На самом деле, сеньор, мне интересно быть здесь в данный момент, если я вас не отвлекаю. В пункте управления сейчас дежурит оператор из моей группы, пытается снимать видео дроном. А я ему только мешал бы.
Ну, лишь бы вы не рвались на самую передовую сейчас. И так до сих пор не нашли пропавшую группу «Седьмого канала». Скорее всего, они мертвы, увы.
Я отговорил операторов. Думаю, они меня за это ненавидят. Я им мешаю поймать кадр. Типа того, с мертвым снайпером на крюке.
Ах так? Ну и черт с ним! генерал махнул рукой и сел на подоконник, привалившись спиной к броне. Полагаю, парочка роликов с убитыми бандитами ничего не решит.
Дверь распахнулась, и вбежал один из адъютантов. «Слава человечеству!» отдал честь и молча уставился на генерала. А тот тоже замер, глядя в одну точку. Так они обменивались особо важными данными по закрытому каналу в мозговых имплантатах.
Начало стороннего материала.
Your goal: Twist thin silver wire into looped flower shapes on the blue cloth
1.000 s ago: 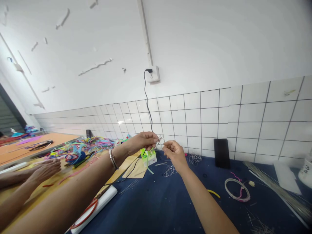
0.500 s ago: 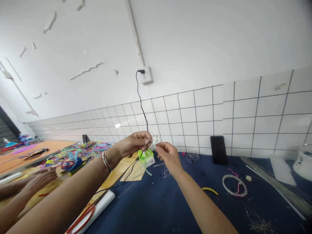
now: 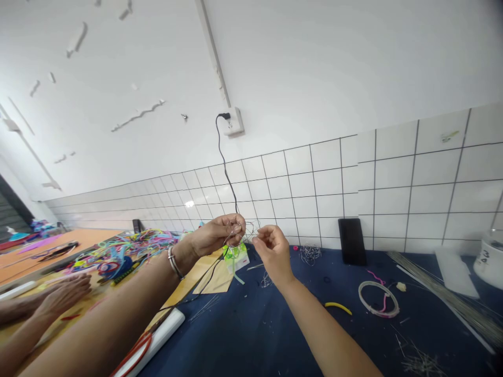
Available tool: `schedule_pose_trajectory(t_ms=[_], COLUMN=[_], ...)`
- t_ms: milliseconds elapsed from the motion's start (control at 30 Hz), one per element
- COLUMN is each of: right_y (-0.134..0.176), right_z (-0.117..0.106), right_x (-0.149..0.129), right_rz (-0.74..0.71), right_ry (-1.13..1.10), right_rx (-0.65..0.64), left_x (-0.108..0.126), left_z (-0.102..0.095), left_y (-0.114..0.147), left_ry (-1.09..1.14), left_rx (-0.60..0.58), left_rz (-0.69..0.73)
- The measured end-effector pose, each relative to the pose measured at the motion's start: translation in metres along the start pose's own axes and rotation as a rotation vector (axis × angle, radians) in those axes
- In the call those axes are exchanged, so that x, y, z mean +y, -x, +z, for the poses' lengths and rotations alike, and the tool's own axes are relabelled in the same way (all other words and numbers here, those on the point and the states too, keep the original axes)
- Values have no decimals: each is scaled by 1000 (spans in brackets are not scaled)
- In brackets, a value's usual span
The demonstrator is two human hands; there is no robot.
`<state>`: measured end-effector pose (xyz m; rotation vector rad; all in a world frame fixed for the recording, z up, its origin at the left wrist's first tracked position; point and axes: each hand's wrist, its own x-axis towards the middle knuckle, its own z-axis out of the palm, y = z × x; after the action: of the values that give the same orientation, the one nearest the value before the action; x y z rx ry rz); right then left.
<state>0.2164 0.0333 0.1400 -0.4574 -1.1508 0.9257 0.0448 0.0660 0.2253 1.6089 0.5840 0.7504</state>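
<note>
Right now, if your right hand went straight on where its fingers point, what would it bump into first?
Probably the thin wire loops held by the left hand, just ahead of the right hand. Depth is unclear, so it might be touching them.

A black phone (image 3: 352, 242) is stood upright against the tiled wall (image 3: 271, 180). To the left of the phone, looped thin wire (image 3: 249, 227) is pinched by the fingertips of the left hand (image 3: 218, 233). The right hand (image 3: 275, 248) is positioned between this wire and the phone, thumb and forefinger held close together; whether wire is gripped there cannot be determined. A wire tangle (image 3: 310, 254) is placed left of the phone. In front of the phone, a yellow curved piece (image 3: 338, 307) and a pale ring (image 3: 360, 299) are laid. Right of the phone, a wire bundle (image 3: 440, 294) and a white container (image 3: 487, 264) are located. Far left of the phone, a co-worker's hands (image 3: 68, 293) are positioned near multicoloured strips (image 3: 137, 243).
</note>
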Motion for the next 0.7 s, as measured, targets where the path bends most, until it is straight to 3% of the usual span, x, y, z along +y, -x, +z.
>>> schedule_pose_trajectory(t_ms=[233, 700], right_y=[0, -15], right_z=[-2, -8], right_x=[-3, 31], right_rz=[-47, 328], right_ry=[78, -316], right_rx=[-63, 5], left_x=[-6, -15], left_z=[1, -3], left_y=[0, -1], left_ry=[5, -248], left_rx=[-1, 186], left_rz=[-33, 2])
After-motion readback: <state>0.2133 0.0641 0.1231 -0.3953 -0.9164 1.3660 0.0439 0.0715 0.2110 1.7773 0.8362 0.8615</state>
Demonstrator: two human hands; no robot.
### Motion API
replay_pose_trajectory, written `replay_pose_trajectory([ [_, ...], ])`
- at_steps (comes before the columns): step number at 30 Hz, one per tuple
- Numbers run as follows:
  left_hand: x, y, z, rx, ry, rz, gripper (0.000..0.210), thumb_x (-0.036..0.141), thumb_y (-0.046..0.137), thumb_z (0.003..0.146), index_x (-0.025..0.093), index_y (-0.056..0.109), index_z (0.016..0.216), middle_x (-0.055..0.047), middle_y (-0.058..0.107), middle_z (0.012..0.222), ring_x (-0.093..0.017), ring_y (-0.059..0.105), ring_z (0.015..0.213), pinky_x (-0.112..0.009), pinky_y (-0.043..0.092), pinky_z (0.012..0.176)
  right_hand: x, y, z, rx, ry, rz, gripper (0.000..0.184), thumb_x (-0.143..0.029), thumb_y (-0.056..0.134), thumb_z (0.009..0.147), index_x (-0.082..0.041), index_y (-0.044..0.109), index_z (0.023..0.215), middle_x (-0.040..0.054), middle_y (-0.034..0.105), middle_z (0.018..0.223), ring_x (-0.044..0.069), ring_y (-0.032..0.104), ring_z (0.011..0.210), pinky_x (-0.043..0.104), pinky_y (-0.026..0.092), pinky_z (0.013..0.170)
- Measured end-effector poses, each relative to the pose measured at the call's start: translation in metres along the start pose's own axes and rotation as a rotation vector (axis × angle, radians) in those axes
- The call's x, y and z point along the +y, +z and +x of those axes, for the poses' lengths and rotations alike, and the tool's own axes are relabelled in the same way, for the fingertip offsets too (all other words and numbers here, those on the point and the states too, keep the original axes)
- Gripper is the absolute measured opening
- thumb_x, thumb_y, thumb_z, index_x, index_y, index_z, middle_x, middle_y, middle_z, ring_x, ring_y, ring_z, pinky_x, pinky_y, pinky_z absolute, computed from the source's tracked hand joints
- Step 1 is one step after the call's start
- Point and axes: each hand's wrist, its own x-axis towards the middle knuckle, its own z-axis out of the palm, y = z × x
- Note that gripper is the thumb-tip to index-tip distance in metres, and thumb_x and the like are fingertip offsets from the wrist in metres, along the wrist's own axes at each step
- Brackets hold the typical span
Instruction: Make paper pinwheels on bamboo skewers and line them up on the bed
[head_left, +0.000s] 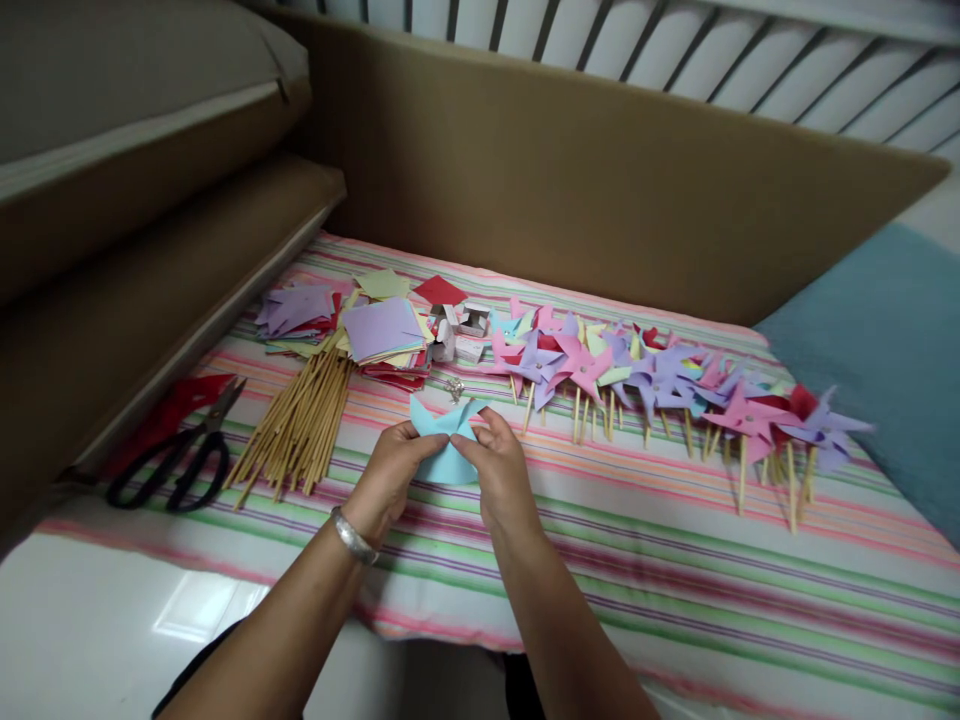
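Note:
A light blue paper piece is held up between my two hands, with some of its corners bent in toward its middle. My left hand pinches its left side, thumb on the centre. From the right, my right hand grips it too, its thumb meeting the other near the middle. Just beyond the paper lies a small pile of metal fasteners. Farther back is a stack of coloured paper squares, beside a bundle of wooden sticks.
Many finished paper pinwheels on sticks lie in a row at right. Black-handled scissors rest at left near red paper. Small open boxes stand behind the fasteners. A striped cloth covers the surface; a brown board rises behind.

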Motion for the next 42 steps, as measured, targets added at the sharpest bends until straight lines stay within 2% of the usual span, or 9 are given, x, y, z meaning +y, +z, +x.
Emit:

Канал специально работал лишь на расстоянии в пару метров, чтобы не перехватили. Адъютант постоял минуту, затем козырнул, развернулся и вышел передавать полученные директивы куда-то дальше. Было в этих процедурах что-то от насекомых, от пчел или муравьев.
Те, кто мог понять, продолжил генерал, уже поняли, и их газетные кадры не впечатлят, а остальные их слишком много. Проклятье! Что за поколение выросло?! Сами даже сводок с фронта никогда не видели, но обвиняют нас, своих отцов, в проигрыше. Мы для них проиграли войну с хилим-ла, мы не заслуживаем уважения. Ваши ровесники, Иван, они же выросли на тяжком труде старших, но вот все им должны, считают себя вправе судить и убивать. Да и мы тоже хороши. Как не выиграли Великую войну так люди вроде надорвались. Мелочные стали какие-то, злобные Не нравится мне эта развязка. Пусть «Ноябрь два» выйдет и подождет, пока гаубицы остудят стволы Я вслух сказал? Иногда электроника сбоит. Что вам интересно слышать, Иван? Например, мой отец никогда не мог заработать мне на пирожное с кремом, и в конце концов наша ферма разорилась, но я же его все равно уважаю, а что творят эти дети сейчас в городе?